本も同じ。あらすじを読んでわかった気になったとしても、作者によって文体は違うし、行間を読めというようなシーンもある。
本筋には関係のないところで、実はとても重要な物語が語られていたりもする。爆速で読んでいてはそう言ったものには気づけない。
何度も同じことを言うけれど、本当にもったいない。

だけどタイムパフォーマンス、なんて言葉が出てくるほど、倍速視聴なんて言葉ができるほど、時間がない人がいるのも確かなので、コンテンツを作る側も少し考えてほしいなあとは思ってる。
倍速視聴でも見てもらえるようにわかりやすく作る、という方向ではなく、コンテンツを減らしてひとつひとつの密度を上げるという方向性だってある。
私としては、むしろそっちに行ってほしいな。
今はとにかく、民放だけでもドラマの数が多すぎる。そのうえ、配信オンリーなんてものもあるんだもの。

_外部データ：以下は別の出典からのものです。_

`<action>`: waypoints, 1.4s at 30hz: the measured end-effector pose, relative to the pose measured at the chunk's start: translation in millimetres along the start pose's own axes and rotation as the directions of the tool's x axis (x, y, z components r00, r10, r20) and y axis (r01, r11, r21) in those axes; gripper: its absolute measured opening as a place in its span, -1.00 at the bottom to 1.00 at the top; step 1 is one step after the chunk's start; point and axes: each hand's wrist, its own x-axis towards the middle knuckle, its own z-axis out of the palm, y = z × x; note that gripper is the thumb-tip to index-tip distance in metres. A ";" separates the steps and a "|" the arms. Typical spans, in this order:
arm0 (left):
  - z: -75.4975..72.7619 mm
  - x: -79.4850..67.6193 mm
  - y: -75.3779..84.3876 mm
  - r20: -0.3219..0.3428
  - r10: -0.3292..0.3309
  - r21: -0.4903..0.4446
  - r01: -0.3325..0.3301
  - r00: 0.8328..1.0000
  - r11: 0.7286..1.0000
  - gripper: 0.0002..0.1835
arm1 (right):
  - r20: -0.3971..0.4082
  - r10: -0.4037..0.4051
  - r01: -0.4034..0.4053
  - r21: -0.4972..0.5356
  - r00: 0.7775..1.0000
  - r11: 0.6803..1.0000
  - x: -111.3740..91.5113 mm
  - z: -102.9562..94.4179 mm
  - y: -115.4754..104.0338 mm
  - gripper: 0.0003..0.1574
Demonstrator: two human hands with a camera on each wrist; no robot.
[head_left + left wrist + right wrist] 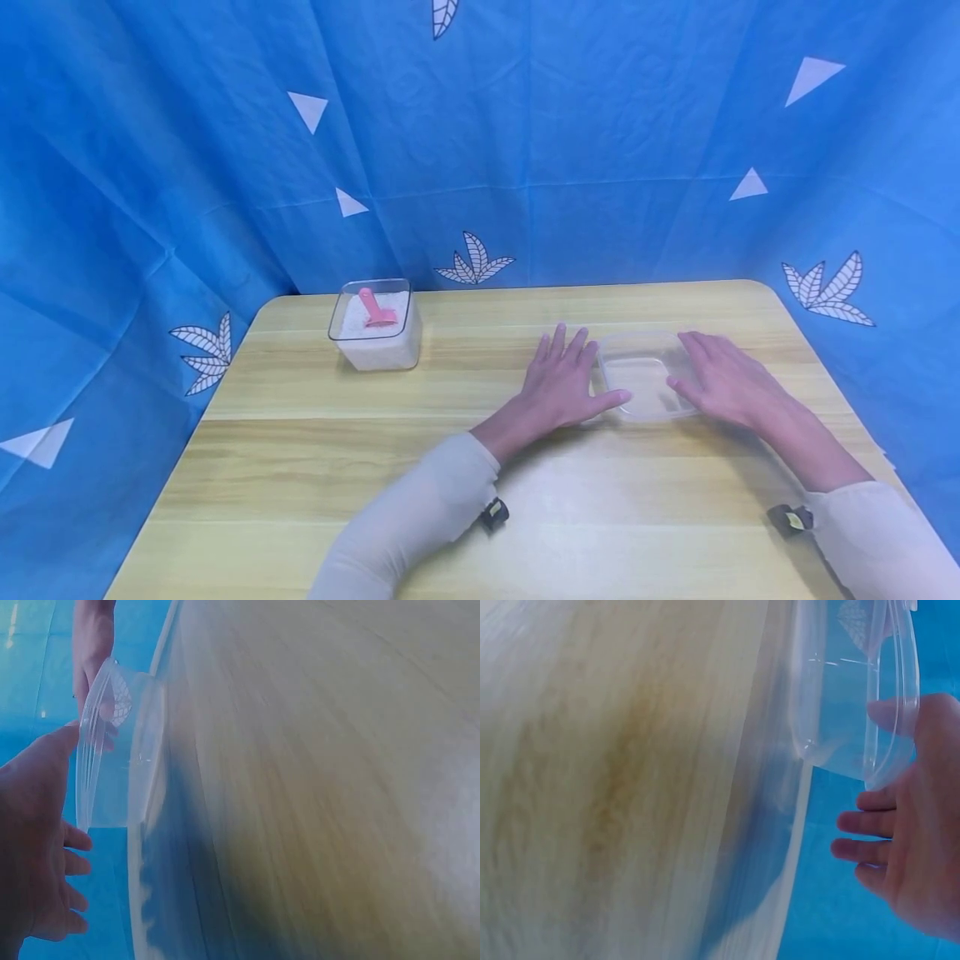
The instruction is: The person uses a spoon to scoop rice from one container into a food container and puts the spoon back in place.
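A clear plastic container (651, 392) sits on the right half of the table. At its left side is my left hand (561, 385), fingers spread and pointing away, thumb reaching over the near left rim. My right hand (731, 379) is at the opposite side, its thumb crossing the right rim and its fingers extended along the edge. In the right wrist view, the fingers (866, 823) stay outside the container wall, slightly bent and apart. The left wrist view shows the left thumb right at the container's rim (91, 750). Both hands are loosely opened around it.
A clear square box (382, 354) of white granular material stands at the back left, with a pink scoop (377, 312) lying on top. The wooden table (300, 475) ends at a blue patterned curtain (600, 125) behind and at both sides.
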 end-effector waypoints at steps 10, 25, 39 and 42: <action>7.4 3.6 10.0 -0.031 -0.026 0.004 0.026 0.999 1.000 0.08 | 0.004 -0.020 0.020 0.030 1.000 0.999 2.6 4.2 1.8 -0.04; 19.5 9.9 19.4 -0.106 -0.005 0.138 0.020 0.994 0.990 -0.32 | -0.069 -0.067 0.068 0.020 0.995 0.997 2.6 15.7 6.8 -0.12; 12.0 9.7 22.0 -0.100 0.017 0.184 0.001 0.995 0.983 -0.50 | -0.078 -0.082 0.081 -0.016 0.994 0.997 3.6 13.3 5.5 -0.24; 10.5 10.3 21.4 -0.084 0.022 0.227 -0.002 0.996 0.974 -0.47 | -0.061 -0.073 0.072 -0.014 0.995 0.997 4.0 12.0 4.1 -0.25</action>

取り留めのない話になっちゃったけど、つまり何が言いたいかと言えば。
倍速視聴をしている方へ。
倍速視聴は本当にもったいない。時間がないのはしかたがないけど、取捨選択して深く掘り下げて濃密に見るという見方もあるよということ。
コンテンツの作成側へ。
コンテンツの方も、いっそ数を減らしてひとつひとつを濃密にしてもいいんじゃないかな、ということ。

そんなことを今日はずっと考えていました。